• _TASK PROMPT_
Every line of the listing that contains the word "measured" is to be copied out.

• _SOURCE MATERIAL_

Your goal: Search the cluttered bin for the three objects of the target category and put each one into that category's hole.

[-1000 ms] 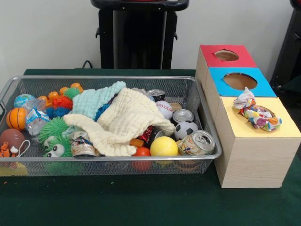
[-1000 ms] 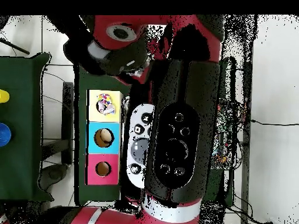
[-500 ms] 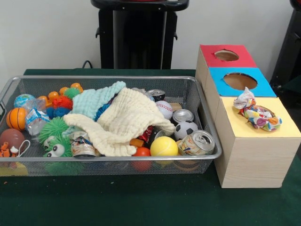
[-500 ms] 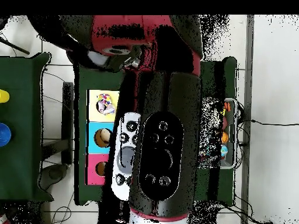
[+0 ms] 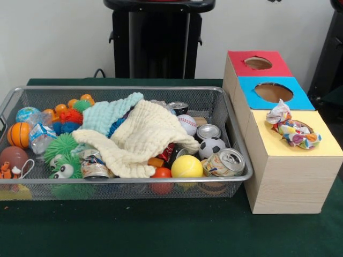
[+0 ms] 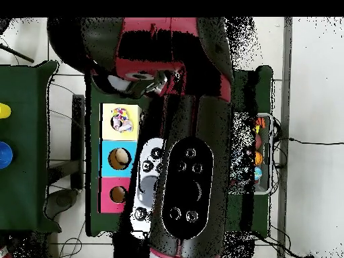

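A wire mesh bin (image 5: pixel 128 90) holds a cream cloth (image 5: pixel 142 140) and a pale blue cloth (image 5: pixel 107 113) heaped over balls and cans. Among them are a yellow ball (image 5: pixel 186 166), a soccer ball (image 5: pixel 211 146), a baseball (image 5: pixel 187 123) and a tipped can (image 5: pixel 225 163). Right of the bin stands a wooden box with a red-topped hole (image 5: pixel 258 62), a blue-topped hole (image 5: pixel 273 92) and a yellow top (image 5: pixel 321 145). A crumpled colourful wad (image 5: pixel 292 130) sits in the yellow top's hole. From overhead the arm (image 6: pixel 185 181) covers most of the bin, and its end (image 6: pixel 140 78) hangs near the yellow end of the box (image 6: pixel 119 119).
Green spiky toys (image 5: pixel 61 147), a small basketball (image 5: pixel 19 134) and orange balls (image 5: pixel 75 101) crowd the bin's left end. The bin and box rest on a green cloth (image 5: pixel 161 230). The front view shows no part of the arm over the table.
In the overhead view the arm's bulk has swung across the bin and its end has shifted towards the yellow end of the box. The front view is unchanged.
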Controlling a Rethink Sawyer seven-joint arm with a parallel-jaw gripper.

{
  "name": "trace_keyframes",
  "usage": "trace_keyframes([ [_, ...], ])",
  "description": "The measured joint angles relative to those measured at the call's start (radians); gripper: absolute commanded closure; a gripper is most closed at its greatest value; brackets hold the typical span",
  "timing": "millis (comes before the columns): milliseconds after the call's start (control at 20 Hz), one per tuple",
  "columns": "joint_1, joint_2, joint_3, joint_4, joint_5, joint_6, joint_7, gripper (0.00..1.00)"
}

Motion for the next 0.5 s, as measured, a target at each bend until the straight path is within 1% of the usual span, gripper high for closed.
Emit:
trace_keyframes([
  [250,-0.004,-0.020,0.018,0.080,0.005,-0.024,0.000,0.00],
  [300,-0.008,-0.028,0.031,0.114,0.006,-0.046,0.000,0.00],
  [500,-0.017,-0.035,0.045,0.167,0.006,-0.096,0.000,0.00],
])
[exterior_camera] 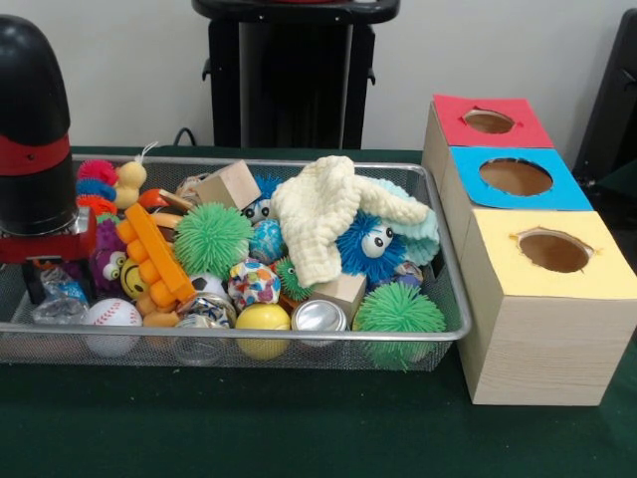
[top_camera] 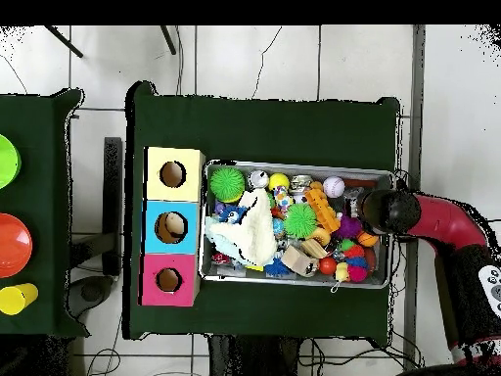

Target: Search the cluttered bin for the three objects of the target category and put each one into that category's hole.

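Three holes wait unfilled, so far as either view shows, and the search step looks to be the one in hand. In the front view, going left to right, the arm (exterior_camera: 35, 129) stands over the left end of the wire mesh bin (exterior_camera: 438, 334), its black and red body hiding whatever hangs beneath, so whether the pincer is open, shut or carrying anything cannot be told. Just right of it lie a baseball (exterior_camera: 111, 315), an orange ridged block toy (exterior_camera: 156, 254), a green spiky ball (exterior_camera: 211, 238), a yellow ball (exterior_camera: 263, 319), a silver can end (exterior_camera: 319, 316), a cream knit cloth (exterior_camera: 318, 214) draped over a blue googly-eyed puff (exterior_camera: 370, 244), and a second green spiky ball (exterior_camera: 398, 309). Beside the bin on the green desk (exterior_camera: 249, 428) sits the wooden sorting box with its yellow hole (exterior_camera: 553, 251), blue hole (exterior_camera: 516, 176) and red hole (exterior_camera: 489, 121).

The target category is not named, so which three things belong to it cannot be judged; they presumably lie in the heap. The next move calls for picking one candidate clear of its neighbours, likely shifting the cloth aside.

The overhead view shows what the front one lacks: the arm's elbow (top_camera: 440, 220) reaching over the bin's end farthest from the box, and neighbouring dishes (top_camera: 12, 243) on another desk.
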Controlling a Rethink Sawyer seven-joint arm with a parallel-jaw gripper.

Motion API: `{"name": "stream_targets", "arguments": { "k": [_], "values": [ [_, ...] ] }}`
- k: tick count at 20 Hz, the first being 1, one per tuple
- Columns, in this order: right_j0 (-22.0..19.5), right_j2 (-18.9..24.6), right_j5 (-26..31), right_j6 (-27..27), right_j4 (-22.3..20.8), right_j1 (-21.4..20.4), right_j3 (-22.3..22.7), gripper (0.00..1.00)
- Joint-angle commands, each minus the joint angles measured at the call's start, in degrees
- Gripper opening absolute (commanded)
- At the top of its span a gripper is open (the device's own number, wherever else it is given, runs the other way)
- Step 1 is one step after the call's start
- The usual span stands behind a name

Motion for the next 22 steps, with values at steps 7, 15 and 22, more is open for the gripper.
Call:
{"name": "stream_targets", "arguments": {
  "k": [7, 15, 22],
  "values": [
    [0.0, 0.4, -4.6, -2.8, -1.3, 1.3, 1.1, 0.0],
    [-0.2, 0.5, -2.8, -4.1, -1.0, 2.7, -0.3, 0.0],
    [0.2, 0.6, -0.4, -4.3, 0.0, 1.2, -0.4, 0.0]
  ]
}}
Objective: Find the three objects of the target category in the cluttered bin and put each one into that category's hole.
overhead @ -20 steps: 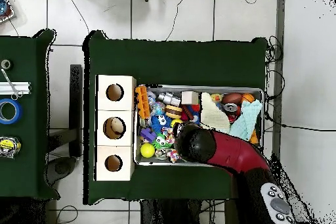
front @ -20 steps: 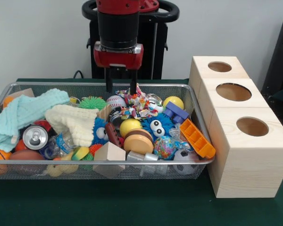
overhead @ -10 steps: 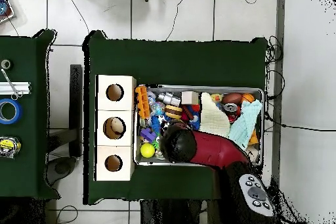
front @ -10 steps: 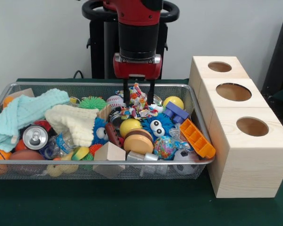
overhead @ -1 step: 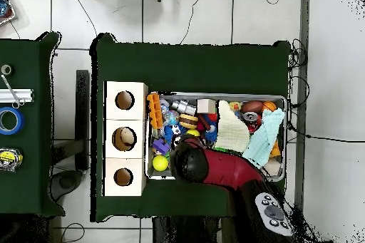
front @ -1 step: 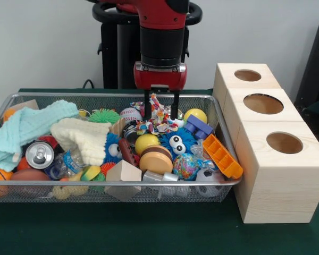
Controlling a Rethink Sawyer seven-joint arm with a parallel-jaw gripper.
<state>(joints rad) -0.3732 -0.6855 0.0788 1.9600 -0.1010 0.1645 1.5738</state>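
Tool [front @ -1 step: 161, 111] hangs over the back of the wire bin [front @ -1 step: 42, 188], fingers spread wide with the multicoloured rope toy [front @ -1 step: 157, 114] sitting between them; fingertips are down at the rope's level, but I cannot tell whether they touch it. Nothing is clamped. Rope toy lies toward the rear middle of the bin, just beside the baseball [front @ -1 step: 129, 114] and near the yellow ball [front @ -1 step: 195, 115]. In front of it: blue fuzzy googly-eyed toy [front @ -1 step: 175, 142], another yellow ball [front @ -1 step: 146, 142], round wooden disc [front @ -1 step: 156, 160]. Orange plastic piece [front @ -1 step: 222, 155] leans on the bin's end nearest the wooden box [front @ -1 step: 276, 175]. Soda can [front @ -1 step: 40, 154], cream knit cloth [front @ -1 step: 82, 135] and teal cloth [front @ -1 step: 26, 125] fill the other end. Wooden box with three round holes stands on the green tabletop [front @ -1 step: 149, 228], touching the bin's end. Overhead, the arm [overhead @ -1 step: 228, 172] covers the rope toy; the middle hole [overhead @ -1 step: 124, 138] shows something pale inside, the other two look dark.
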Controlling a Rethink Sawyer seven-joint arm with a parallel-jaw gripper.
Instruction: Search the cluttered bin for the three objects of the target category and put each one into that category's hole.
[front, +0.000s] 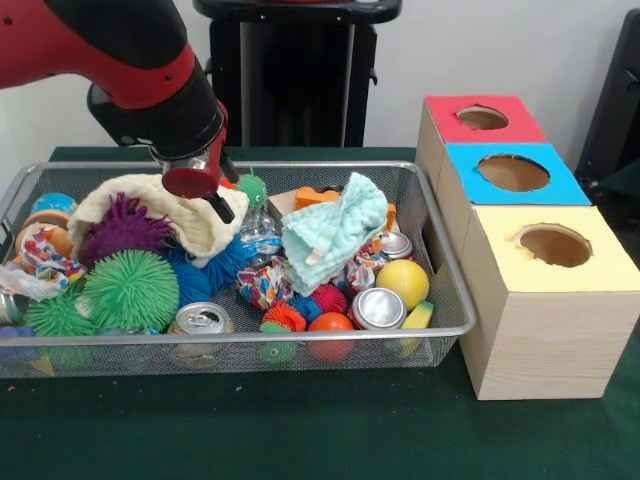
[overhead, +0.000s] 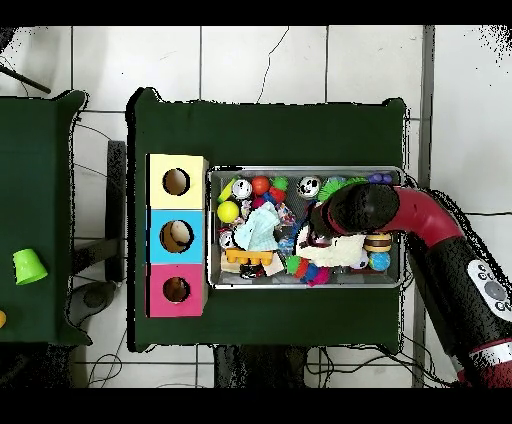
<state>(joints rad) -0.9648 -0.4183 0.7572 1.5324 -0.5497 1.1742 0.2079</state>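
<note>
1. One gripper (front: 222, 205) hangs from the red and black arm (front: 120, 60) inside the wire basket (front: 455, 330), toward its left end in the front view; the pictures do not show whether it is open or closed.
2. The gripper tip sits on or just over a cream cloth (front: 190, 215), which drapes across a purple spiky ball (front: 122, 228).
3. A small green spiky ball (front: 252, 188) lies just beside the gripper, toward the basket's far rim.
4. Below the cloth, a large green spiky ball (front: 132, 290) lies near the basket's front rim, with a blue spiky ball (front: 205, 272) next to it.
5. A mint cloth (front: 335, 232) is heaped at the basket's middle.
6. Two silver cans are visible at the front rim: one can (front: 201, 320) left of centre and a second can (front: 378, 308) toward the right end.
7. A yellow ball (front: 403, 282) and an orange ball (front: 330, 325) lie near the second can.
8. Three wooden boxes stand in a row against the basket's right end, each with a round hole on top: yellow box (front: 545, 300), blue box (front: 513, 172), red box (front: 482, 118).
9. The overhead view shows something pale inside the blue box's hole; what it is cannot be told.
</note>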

• _THE COMPLETED TASK_
  "description": "The measured joint angles relative to those measured at the call's start (radians); gripper: absolute commanded closure; a gripper is most closed at its greatest value; brackets hold the typical span",
Motion for the next 0.5 s, as measured, a target at each bend until the straight path is within 1% of the usual span, gripper high for closed.
- Joint-angle commands, each minus the joint angles measured at the call's start, in degrees

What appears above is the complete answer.